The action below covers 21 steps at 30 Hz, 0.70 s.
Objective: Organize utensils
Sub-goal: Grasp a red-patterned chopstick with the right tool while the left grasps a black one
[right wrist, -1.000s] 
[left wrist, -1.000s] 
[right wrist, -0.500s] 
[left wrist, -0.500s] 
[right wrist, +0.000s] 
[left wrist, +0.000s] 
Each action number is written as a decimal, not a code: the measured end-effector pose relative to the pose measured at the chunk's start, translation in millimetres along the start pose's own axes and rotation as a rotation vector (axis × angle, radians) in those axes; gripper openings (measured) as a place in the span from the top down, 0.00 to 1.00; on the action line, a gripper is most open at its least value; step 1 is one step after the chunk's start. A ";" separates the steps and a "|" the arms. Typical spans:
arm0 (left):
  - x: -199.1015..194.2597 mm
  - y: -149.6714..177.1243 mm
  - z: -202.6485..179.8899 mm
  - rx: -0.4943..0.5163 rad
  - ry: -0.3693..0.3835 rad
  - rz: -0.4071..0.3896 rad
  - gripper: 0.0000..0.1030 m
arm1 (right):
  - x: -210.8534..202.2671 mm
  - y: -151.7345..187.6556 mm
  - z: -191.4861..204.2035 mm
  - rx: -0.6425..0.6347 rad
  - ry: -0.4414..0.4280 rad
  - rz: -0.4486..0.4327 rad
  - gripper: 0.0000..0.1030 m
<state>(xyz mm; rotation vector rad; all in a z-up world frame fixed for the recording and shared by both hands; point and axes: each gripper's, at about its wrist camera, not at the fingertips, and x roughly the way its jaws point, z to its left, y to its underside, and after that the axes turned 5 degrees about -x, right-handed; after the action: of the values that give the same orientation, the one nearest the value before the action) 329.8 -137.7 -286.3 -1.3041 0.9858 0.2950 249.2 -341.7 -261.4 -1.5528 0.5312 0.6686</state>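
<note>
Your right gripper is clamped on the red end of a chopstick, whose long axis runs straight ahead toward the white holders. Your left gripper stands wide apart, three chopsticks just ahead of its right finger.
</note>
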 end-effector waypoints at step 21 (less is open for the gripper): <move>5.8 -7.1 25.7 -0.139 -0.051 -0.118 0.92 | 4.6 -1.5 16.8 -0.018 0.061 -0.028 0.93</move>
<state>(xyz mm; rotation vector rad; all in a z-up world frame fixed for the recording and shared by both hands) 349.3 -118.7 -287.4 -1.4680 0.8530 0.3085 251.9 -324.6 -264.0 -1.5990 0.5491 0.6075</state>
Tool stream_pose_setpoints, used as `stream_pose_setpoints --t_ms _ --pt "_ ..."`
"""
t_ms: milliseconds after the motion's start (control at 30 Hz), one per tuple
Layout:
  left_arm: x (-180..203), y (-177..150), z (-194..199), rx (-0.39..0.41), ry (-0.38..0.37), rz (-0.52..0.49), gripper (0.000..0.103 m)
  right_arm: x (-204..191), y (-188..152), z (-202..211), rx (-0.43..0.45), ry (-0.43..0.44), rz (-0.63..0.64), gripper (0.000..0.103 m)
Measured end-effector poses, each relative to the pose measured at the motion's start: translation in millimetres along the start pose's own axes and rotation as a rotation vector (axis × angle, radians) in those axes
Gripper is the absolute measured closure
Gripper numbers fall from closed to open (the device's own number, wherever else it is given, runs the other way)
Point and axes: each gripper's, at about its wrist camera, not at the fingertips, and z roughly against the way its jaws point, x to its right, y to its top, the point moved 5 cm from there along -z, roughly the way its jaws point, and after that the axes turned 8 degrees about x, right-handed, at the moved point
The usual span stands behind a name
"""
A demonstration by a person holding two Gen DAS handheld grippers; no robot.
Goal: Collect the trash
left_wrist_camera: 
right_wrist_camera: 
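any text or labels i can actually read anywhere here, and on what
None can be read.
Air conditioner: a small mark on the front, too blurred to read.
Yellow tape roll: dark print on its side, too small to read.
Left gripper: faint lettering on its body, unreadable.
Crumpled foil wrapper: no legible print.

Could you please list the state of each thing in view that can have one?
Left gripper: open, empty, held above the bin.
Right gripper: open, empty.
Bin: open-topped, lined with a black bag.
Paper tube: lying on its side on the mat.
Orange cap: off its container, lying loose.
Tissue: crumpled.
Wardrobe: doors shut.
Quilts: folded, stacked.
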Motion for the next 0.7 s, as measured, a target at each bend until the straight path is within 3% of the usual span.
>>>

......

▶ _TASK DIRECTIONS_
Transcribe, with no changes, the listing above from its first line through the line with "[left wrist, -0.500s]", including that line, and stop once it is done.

▶ _RESPONSE FOR THIS EXERCISE_
The action below covers 21 steps at 30 Hz, 0.70 s.
Objective: Organize utensils
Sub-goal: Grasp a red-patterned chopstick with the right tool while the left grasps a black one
[right wrist, -1.000s] 
[left wrist, -1.000s] 
[right wrist, -0.500s] 
[left wrist, -0.500s] 

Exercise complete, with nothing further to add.